La giurisprudenza ha inoltre specificato che in caso di perdita di una "chance" a carattere non patrimoniale, il risarcimento non potrà essere proporzionale al "risultato perduto", ma andrà commisurato, in via equitativa, alla "possibilità perduta" di realizzarlo.

Con specifico riferimento al caso di specie, il giudice salentino – accertata la negligenza del ginecologo, che avrebbe dovuto eseguire controlli ecografici con cadenza quindicinale ed indirizzare la paziente presso centri specializzati – evidenzia come le gravidanze monocoriali presentano specifiche complicazioni attribuibili alle caratteristiche morfologiche placentari, che determinano una mortalità molto elevata in uno o in entrambi i gemelli; la letteratura scientifica difatti, dimostra che anche a fronte di una terapia adeguata e tempestivamente posta in essere, permangono elevate percentuali di mortalità di almeno un feto.
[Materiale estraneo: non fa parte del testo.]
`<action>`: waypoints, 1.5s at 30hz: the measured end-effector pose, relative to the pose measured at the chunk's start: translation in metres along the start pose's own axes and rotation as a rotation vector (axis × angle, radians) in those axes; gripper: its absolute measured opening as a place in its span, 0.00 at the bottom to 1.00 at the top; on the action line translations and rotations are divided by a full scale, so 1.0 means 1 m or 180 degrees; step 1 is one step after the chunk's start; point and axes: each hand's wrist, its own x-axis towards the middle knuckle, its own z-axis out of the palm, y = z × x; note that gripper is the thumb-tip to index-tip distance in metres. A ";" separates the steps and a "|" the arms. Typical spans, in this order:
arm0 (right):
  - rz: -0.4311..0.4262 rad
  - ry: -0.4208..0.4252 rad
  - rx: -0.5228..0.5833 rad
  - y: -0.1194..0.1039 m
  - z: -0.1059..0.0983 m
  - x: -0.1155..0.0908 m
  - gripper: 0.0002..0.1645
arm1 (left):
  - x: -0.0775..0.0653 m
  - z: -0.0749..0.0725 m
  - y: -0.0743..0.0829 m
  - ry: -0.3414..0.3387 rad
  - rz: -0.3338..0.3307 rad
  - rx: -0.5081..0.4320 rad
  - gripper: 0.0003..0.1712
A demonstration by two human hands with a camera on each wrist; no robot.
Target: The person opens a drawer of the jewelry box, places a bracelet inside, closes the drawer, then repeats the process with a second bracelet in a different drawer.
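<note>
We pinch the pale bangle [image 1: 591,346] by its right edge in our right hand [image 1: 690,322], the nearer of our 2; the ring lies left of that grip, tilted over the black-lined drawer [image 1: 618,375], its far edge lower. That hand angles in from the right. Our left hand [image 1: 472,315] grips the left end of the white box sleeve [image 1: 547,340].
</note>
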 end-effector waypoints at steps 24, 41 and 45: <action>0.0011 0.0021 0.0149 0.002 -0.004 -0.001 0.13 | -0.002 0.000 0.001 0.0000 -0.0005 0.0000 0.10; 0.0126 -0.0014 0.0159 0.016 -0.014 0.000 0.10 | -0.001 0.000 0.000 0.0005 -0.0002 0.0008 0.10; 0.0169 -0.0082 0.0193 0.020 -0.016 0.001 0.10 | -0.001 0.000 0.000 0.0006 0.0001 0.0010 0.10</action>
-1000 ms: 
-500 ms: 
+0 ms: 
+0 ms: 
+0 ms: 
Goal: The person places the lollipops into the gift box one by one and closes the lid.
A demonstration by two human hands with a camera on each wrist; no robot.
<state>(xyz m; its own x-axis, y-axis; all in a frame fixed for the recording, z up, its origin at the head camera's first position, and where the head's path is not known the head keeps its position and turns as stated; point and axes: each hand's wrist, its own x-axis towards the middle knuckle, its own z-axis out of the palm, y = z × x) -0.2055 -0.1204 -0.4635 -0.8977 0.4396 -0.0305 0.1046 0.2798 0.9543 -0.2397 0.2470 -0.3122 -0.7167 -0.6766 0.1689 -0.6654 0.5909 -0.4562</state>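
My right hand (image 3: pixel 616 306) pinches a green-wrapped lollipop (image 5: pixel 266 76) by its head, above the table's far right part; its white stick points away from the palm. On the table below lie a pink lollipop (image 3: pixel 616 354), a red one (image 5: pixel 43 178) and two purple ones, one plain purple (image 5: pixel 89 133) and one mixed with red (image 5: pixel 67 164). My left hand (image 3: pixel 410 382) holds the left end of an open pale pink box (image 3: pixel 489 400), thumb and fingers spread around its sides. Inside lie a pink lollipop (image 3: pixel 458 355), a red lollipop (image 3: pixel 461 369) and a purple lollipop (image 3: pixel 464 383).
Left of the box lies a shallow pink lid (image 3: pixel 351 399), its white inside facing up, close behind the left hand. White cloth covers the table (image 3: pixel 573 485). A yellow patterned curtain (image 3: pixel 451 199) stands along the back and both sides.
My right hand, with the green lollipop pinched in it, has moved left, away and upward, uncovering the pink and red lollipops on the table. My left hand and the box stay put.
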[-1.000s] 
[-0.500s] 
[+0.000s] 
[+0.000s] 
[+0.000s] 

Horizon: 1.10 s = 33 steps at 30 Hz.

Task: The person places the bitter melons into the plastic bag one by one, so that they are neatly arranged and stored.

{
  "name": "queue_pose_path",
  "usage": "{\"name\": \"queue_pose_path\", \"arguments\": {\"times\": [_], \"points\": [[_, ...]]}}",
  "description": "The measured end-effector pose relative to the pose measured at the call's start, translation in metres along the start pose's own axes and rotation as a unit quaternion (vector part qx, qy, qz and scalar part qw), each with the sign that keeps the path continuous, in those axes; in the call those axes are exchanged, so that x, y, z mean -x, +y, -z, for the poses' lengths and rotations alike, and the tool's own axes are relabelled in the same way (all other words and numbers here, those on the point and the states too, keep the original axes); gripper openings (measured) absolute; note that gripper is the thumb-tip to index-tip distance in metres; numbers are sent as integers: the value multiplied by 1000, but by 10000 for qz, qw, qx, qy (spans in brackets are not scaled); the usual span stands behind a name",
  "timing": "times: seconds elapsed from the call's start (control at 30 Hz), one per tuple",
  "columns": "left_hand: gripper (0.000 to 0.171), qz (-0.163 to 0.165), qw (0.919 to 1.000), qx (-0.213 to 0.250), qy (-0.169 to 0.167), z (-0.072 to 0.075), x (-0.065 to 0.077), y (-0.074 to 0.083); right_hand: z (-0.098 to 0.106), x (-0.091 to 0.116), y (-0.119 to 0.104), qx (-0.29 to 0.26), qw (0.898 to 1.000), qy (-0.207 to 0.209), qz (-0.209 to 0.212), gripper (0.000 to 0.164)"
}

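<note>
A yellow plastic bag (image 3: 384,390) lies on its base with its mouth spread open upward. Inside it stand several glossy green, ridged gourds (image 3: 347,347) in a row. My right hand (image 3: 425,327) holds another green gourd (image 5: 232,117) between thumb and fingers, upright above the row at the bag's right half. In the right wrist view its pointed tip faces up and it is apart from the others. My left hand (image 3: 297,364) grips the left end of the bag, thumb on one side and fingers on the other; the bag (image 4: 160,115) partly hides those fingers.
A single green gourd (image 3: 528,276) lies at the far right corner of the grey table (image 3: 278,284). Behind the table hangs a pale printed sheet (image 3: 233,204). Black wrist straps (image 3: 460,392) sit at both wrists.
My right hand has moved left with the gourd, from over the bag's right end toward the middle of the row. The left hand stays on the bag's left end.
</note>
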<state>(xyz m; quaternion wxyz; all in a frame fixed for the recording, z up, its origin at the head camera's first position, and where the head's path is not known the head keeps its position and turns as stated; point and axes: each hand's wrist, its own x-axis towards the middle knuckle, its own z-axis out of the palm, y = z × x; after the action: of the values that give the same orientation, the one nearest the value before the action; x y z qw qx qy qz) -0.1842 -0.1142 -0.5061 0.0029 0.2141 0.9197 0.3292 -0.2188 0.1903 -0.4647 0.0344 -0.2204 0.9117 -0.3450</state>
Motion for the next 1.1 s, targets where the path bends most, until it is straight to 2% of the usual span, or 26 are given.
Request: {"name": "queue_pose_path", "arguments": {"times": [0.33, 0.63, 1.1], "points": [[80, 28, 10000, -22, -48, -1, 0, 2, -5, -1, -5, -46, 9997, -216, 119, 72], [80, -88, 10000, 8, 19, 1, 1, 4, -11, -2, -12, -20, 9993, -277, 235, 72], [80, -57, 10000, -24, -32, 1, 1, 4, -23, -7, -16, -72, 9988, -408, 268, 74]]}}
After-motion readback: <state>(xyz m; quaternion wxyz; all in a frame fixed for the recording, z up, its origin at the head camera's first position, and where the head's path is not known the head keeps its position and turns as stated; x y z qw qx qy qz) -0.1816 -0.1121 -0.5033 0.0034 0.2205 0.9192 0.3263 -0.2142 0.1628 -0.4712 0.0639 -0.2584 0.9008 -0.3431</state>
Ne deriva che, in siffatti casi, l'errore del medico determina non già la morte del feto (evento che comunque si verificherebbe con elevata probabilità), ma la chance per il feto di sopravvivere, posto che se la gestante fosse tempestivamente inviata presso un centro di riferimento e seguita correttamente, avrebbe solo delle chance di generare due gemelli vivi.

La perdita di tale chance implica inevitabilmente la perdita della chance di un futuro rapporto parentale, non ancora instauratosi, per la cui quantificazione non può ritenersi interamente applicabile il danno patito per la perdita di un rapporto parentale già esistente (in quanto la perdita di un rapporto parentale solo sperato e atteso è di minor spessore rispetto alla perdita di un rapporto parentale con persona che era in vita prima dell'illecito), ma va proporzionalmente ridotto.

Pertanto, il Tribunale, partendo come base di calcolo dal valore medio del danno da perdita del rapporto parentale indicato dalle Tabelle del Tribunale di Milano, riduce gli importi del 60%, in ragione delle probabilità di morte accertate dai consulenti, giungendo all'importo di euro 99,576,00 per ciascuno dei genitori.